- [Work to be completed]
Could you copy exactly the lines below, beginning at the line with "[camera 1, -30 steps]" and stopping after the line with "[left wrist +", with no pictures?
--- Data to use Enclosed Below ---
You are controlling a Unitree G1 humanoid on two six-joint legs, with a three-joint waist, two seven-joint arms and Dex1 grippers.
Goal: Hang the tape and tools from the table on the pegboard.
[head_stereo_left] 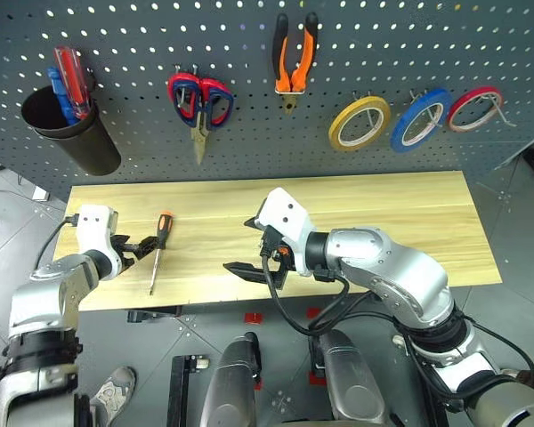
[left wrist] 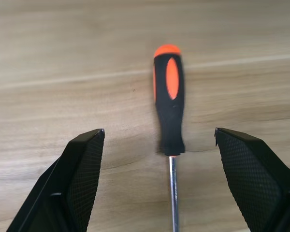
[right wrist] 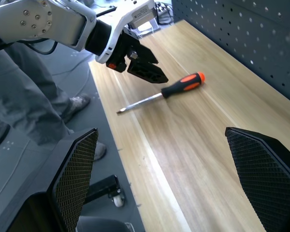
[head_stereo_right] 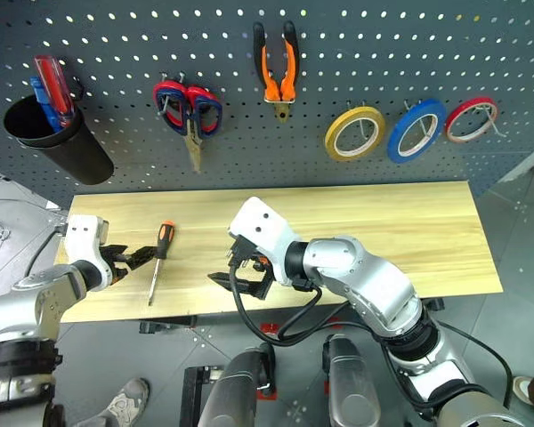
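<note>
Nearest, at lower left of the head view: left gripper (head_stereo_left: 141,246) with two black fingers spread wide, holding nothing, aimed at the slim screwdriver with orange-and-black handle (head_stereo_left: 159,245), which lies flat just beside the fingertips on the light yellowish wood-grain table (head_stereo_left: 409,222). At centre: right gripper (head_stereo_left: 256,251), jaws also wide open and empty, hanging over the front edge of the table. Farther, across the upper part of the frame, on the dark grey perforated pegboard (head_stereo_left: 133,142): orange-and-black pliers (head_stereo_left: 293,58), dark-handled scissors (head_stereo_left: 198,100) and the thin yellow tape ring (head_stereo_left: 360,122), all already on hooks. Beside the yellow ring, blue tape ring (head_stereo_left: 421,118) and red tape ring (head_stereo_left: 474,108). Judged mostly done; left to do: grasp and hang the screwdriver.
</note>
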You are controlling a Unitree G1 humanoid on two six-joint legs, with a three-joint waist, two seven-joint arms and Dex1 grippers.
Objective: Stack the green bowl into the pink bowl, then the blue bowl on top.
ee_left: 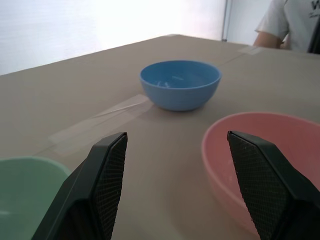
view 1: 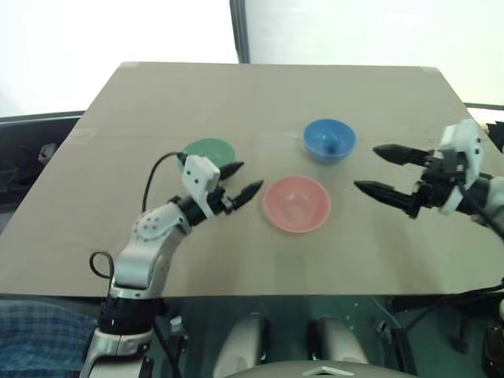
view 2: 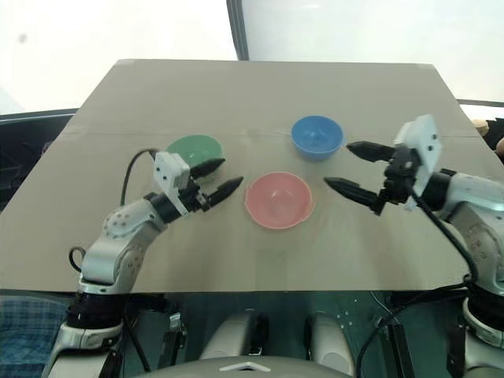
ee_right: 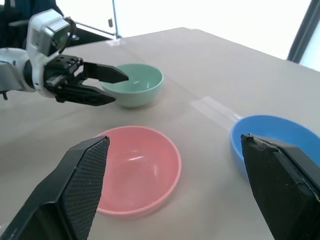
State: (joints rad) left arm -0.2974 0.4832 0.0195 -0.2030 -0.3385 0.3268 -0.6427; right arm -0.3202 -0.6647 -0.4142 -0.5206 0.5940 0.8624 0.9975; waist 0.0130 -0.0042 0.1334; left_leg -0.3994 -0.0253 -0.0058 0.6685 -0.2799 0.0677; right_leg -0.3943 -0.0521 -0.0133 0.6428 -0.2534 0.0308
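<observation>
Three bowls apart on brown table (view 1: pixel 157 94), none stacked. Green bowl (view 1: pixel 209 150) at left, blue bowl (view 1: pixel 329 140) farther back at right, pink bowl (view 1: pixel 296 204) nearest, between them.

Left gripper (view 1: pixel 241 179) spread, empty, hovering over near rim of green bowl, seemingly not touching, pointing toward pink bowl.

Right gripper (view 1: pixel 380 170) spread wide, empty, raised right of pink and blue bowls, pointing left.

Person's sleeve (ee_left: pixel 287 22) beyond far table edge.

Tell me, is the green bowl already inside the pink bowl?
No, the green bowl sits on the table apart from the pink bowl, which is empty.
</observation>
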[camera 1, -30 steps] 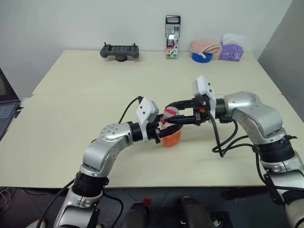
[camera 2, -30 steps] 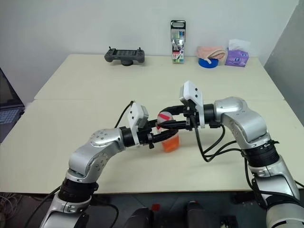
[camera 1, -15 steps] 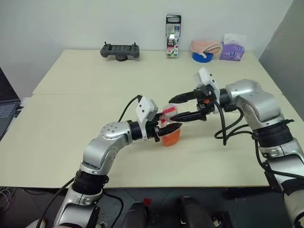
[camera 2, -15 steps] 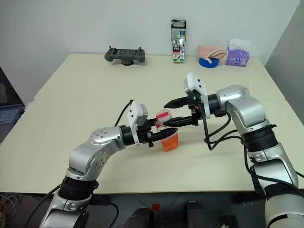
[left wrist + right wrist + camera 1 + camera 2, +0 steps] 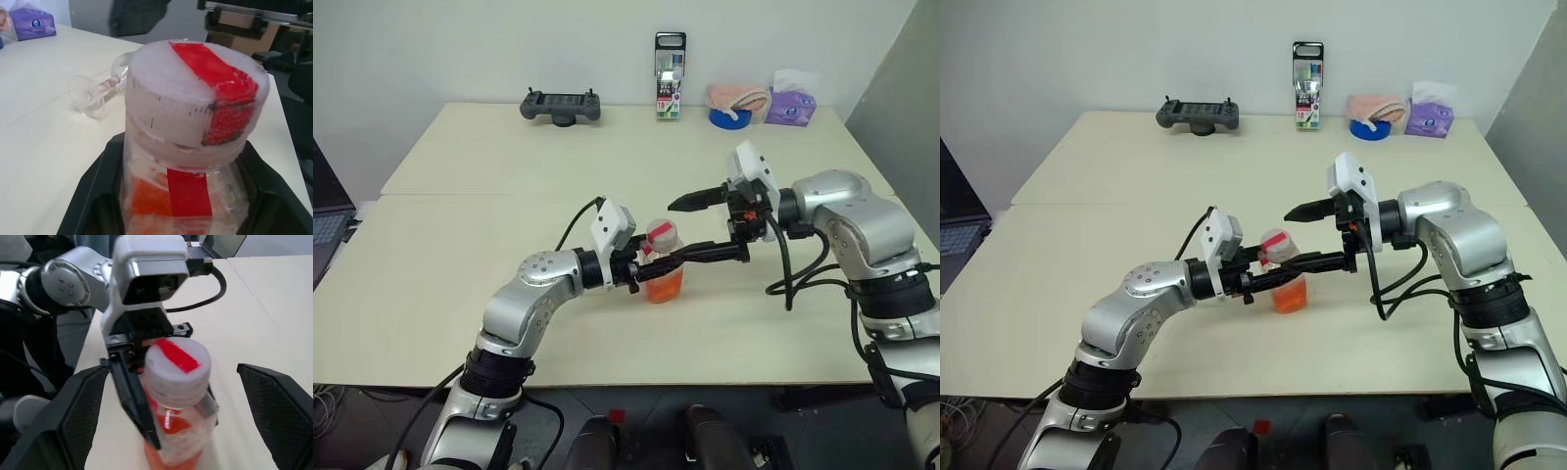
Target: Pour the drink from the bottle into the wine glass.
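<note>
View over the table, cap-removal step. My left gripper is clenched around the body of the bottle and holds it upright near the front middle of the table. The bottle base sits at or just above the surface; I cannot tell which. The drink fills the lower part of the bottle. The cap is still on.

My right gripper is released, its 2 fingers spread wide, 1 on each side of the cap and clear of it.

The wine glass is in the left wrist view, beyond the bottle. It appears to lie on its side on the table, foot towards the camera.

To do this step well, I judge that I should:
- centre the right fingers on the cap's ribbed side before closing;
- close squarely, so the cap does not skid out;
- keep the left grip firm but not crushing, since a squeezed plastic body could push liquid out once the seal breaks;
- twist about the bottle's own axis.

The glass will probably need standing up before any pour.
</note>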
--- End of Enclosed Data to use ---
- [Response for this exercise]
[camera 1, -30 steps] 
[camera 2, -30 steps] 
[camera 1, -15 steps] 
[camera 2, -15 steps] 
[left wrist + right wrist + camera 1 + camera 2, +0 steps] 

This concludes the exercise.